Dans l’immédiat de notre arrivée à Midelt avec le frère Benoît de l’Abbaye d’ACEY, le mardi 8 Septembre, je sentis le trait d’union entre Tibhirine et Midelt. Il y a comme un courant souterrain qui se faufile dans le ventre de la terre, d’un lieu à l’autre, sous la chaine de l’ATLAS. Il y a comme un souffle persistant qui anime d’un endroit à l’autre, en traversant les frontières estimées impénétrables. D’où me venait cette impression, au point que je pus dire avec joie à la poignée des moines qui nous accueillaient : « en franc-comtois que je suis, je voudrais vous dire que Midelt est une résurgence de Tibhirine. » ? Fort probablement, ça nous venait du fait de l’habitation d’Amédée et de Jean-Pierre en ce lieu, eux qui ont vécu de nombreuses années à Tibhirine. Ça venait aussi du fait que le Maroc, comme l’Algérie est imprégné de la culture Berbéro-Arabe, et de la religion de l’Islam. Aussi, très vite, j’ai senti à Midelt que, si l’espace du monastère était clos et ramassé, c’était pour être offert et ouvert. Je me rappelai les mots de Jésus à la multiplication des pains : « ramassez les morceaux afin que rien ne se perde » ( Jean, Ch 5). Il me revenait aussi les mots de notre papa sous les pommiers à Dampierre : « on va ramasser les pommes… comme ça elles ne seront pas perdues. On va ramasser sans amasser, on va ramasser pour donner ». Ce que je voyais vivre à Midelt, c’est bien ce que j’avais senti qui s’était vécu à Tibhirine.

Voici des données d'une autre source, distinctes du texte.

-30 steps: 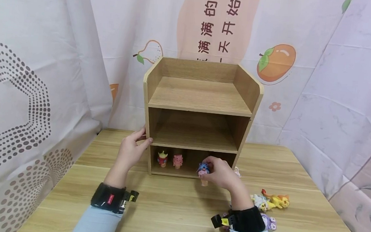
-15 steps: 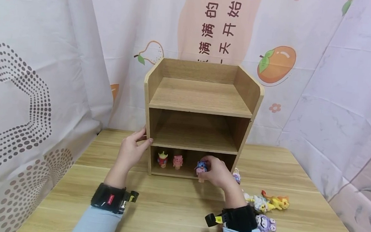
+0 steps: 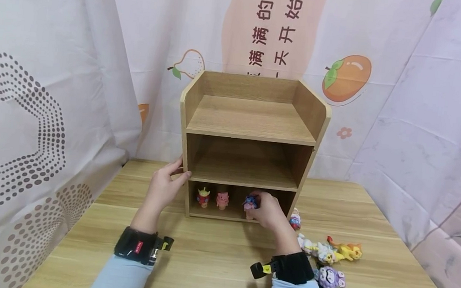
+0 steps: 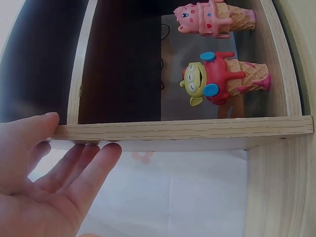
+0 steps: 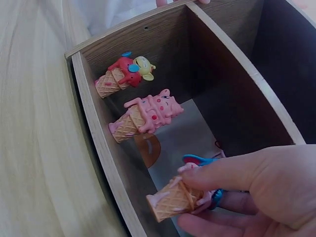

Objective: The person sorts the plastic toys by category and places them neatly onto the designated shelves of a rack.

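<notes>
Pinched between my right hand's (image 3: 268, 209) thumb and fingers is a blue-and-pink ice-cream-cone figurine (image 3: 250, 204), at the front of the bottom compartment. In the right wrist view its waffle cone (image 5: 170, 200) is tilted, and the fingers hide part of the top. My left hand (image 3: 164, 185) holds the left side panel of the small wooden shelf (image 3: 251, 137); the left wrist view has the thumb by the front edge and fingertips against the outer face. Further left in that compartment stand a red figurine with a yellow-green head (image 3: 203, 198) and a pink cone figurine (image 3: 222, 200).
Right of the shelf, several figurines lie on the wooden table (image 3: 208, 261): a yellow one (image 3: 350, 251), a white-and-yellow one (image 3: 326, 253), a purple one (image 3: 330, 278). Another figurine (image 3: 295, 219) is beside the shelf's right side. A printed curtain (image 3: 384, 84) hangs behind.
My right hand has moved slightly left and inward with the blue-and-pink figurine, from in front of the bottom compartment to its front edge. The left hand keeps its place on the shelf.
</notes>
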Tool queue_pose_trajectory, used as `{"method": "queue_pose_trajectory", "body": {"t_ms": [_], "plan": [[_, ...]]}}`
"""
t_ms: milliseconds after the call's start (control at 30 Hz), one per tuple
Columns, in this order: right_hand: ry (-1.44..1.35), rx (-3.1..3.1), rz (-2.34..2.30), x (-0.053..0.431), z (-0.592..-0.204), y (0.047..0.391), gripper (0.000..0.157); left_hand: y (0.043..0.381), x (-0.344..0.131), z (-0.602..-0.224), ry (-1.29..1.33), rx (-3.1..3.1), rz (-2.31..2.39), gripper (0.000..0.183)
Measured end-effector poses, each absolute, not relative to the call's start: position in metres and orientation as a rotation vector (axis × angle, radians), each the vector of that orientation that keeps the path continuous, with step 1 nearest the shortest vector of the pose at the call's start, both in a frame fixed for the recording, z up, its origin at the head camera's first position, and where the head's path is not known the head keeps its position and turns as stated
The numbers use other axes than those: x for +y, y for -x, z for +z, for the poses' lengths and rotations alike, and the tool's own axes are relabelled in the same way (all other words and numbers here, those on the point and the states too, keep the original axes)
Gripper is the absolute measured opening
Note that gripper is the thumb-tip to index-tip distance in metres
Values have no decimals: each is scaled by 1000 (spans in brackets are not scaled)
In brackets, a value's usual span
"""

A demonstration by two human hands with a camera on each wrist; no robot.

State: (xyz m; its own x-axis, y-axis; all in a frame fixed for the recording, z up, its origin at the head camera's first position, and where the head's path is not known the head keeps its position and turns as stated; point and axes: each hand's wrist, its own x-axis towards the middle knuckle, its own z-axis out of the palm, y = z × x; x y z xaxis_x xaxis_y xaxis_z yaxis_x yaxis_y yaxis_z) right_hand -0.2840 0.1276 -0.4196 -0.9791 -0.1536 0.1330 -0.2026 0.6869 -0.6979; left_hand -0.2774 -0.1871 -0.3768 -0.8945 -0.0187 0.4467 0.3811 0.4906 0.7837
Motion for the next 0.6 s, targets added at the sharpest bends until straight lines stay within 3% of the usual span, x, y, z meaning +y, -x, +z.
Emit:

Et de fait, je ne tardai pas à me rendre compte que, discrètement, mais efficacement, des liens se sont tissés et continuent de se créer à Midelt entre les membres de la population de la ville et des environs et la petite poignée des moines, comme à Tibhirine. Il ne faut pas oublier non plus qu’aujourd’hui à Tibhirine, entre Jean-Marie LASSAUSSE et les gens qui travaillent à la ferme, ainsi qu’avec les personnes qui assurent la permanence, beaucoup de monde qui passe peut se ressourcer au souffle des « sept vies pour Dieu et sept vies pour l’Algérie ».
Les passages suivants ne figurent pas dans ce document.